# 4 Fatties walk into a bar :)



## jaxgatorz (Feb 20, 2009)

Nothing better to do today so here goes... 2 Blueberry eggo fatties and 2 Pizza fatties... London broil and of course the wicked beans...
JD maple w/
blueberry eggo-blueberries-cinnamon-nutmeg-brown sugar maple syrup


JD hot- canadian bacon-pepperoni-habenero and 4 blend cheese-sauteed shrooms and onions and serrano peps..tomatoe paste spiced up


seared london broil rubbed up


BEANS!!!!


On the smoker they go


----------



## bigbaldbbq (Feb 20, 2009)

Lookin good!!!


----------



## forluvofsmoke (Feb 20, 2009)

Nice start...happiness is a full smoker!!! LOL!!! Hope to get mine filled up again in the am, too. Oh, don't forget to put the beans under the fatties to catch all the good drippings, yum!

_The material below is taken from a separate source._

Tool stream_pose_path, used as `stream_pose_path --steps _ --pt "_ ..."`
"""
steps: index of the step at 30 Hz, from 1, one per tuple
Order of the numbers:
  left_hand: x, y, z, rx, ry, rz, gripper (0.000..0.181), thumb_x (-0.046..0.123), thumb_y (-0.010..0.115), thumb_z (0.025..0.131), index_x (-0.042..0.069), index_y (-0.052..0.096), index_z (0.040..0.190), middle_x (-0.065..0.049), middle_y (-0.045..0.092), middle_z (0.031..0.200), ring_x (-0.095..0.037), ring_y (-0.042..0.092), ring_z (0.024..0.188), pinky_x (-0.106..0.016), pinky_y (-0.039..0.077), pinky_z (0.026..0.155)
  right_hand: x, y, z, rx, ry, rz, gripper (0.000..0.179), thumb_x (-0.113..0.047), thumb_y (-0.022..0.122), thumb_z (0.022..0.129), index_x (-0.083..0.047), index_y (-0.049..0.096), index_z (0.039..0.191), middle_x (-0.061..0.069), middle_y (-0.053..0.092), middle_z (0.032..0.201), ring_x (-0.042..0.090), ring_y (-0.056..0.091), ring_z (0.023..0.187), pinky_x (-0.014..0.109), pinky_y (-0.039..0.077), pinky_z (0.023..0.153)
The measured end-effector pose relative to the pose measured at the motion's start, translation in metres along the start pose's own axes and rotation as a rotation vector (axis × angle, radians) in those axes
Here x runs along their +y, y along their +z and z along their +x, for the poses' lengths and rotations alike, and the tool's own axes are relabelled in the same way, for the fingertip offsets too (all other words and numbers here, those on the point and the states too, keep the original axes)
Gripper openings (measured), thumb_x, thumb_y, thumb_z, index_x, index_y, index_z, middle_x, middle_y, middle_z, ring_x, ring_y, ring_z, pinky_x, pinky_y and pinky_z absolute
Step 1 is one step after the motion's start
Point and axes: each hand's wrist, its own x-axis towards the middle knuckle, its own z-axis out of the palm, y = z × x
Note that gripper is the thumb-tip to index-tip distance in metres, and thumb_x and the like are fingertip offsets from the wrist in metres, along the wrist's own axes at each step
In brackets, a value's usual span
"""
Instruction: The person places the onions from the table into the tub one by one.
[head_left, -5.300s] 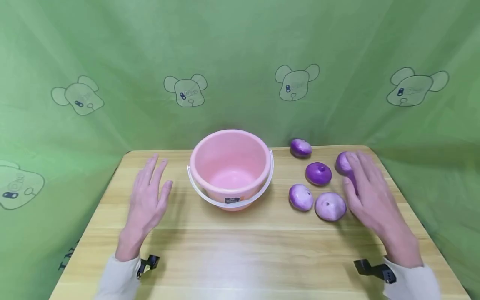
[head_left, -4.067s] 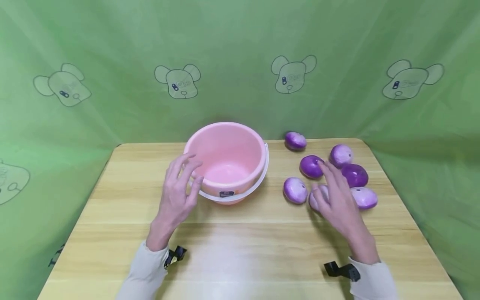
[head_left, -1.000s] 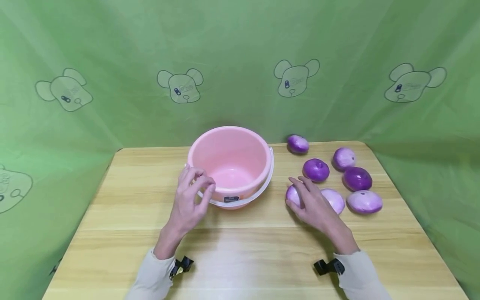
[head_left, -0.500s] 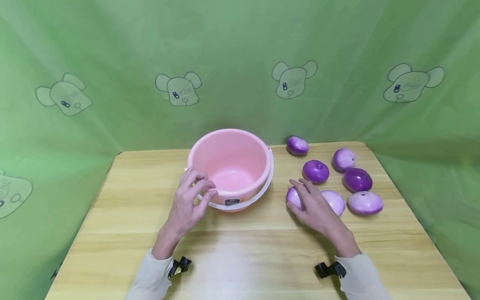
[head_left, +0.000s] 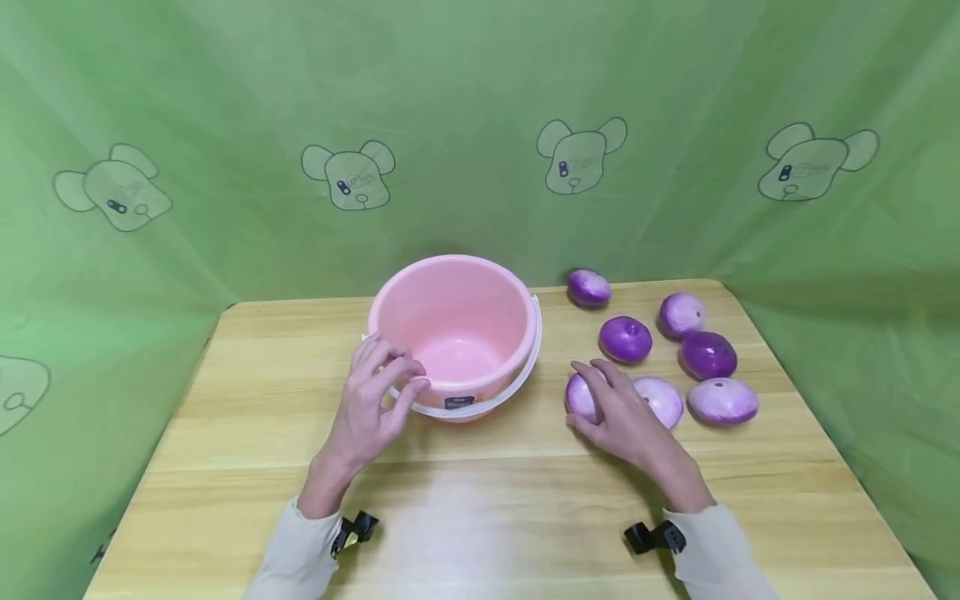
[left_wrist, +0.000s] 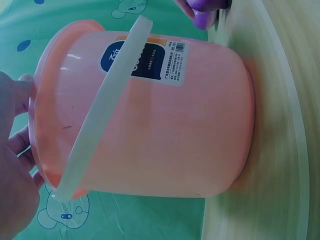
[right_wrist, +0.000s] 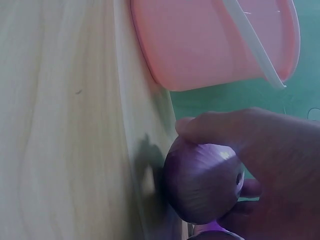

Oh my belly hurts just thinking about it...gotta hit the fridge and finish eating breakfast, or, start an early lunch?!

Eric


----------



## irishteabear (Feb 20, 2009)

You've been busy, lol.  Everything looks great.  Makes me hungry.


----------



## yodelhawk (Feb 20, 2009)

Looks great! You gonna post a pic when they are done?


----------



## jaxgatorz (Feb 20, 2009)

Heck yeah.. I dont Bubba to shoot me


----------



## irishteabear (Feb 20, 2009)

lol, He might let you slide on this one because you've posted some qview.  But who knows?


----------



## jaye220 (Feb 20, 2009)

Nice work...those guys on top are some fat fatties.


----------



## jaxgatorz (Feb 20, 2009)

London broil done


----------



## jaxgatorz (Feb 20, 2009)

Finished pics.. Have a great weekend folks !!


----------



## bigbaldbbq (Feb 20, 2009)

Looks great!!


----------



## cman95 (Feb 21, 2009)

Looks great....points for the fatties!


----------



## sumosmoke (Feb 21, 2009)

That looks like an awesome plate, Mike!! Nice looking grub, was the Lang fired up to kiss those meats?


----------



## jaxgatorz (Feb 21, 2009)

Thx guys and gals. No Laurel, no lang this time.. Im kinda glad i kept my cheapo gasser around


----------



## richoso1 (Feb 21, 2009)

I find it very rewarding that the FATTY envelope continues to expand. Congrats on a creative and tasty imagination.


----------